The banality of Vladimir Putin

A new biography of the Russian president details the extraordinary rise of an unremarkable man who learned how to exercise power.

By Katie Stallard

Vladimir Putin has a repertoire of stories he likes to tell about his life. There is the one about his days as a young tearaway growing up in a rough neighbourhood of postwar Leningrad (now St Petersburg), where he chased rats and got into fights. “I was a hooligan,” he has said. “I really was a bad boy.” Then there are the tales of how his mother had him secretly baptised against the wishes of his father, a devout Communist Party member, and how he turned himself around after discovering judo. But the most revealing is the story he tells about why he joined the KGB.

As a teenager, Putin wanted to be an airline pilot. He subscribed to an aviation journal and set his sights on a place at the Civil Aviation Institute in Leningrad. “I was hell-bent on getting in,” he later said. It is tempting to imagine how different Russia, and international politics, would be if Putin was now retiring from a long career with Aeroflot rather than waging war in Ukraine. But instead, after coming across a Soviet spy series on television called The Shield and the Sword, Putin’s focus shifted to the security services. “What amazed me most of all was how one man’s effort could achieve what whole armies could not,” he explained in an interview ahead of his first presidential election in March 2000. “One spy could decide the fate of thousands of people.” He was attracted to the KGB, in other words, by the lure of raw power.

There is no shortage of books retracing the details of what happened next: Putin’s extraordinary rise from the abject poverty of his childhood to his years in the intelligence service and then a political career that would take him all the way to the Kremlin, from where he has ruled Russia (both as president and prime minister) for the last 22 years. But understanding what drives the Russian president and how he views the world has come to seem increasingly urgent since his invasion of Ukraine; Philip Short’s timely new biography Putin: His Life and Times will find an eager audience.

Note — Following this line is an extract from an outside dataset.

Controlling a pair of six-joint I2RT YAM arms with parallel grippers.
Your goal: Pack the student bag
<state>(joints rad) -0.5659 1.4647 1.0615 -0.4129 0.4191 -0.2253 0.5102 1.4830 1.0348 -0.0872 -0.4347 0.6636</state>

[See also: Where does Putin go from here?]

Although furnishing few revelations, Short provides a comprehensive, extensively researched account of Putin’s life to date, in the process debunking some of the more tenacious clichés about the Russian leader. Among the most popular is that he is a strategic visionary who plans his moves decades in advance – playing chess while his opponents are playing checkers – with his service in the KGB cited as evidence of his ruthless cunning. By contrast, the man that emerges from Short’s nearly 700-page work is ruthlessly focused on his immediate goals, good at making the most of his opportunities, and skilled at cultivating allegiances and the raw, thuggish exercise of power in a huge bureaucracy.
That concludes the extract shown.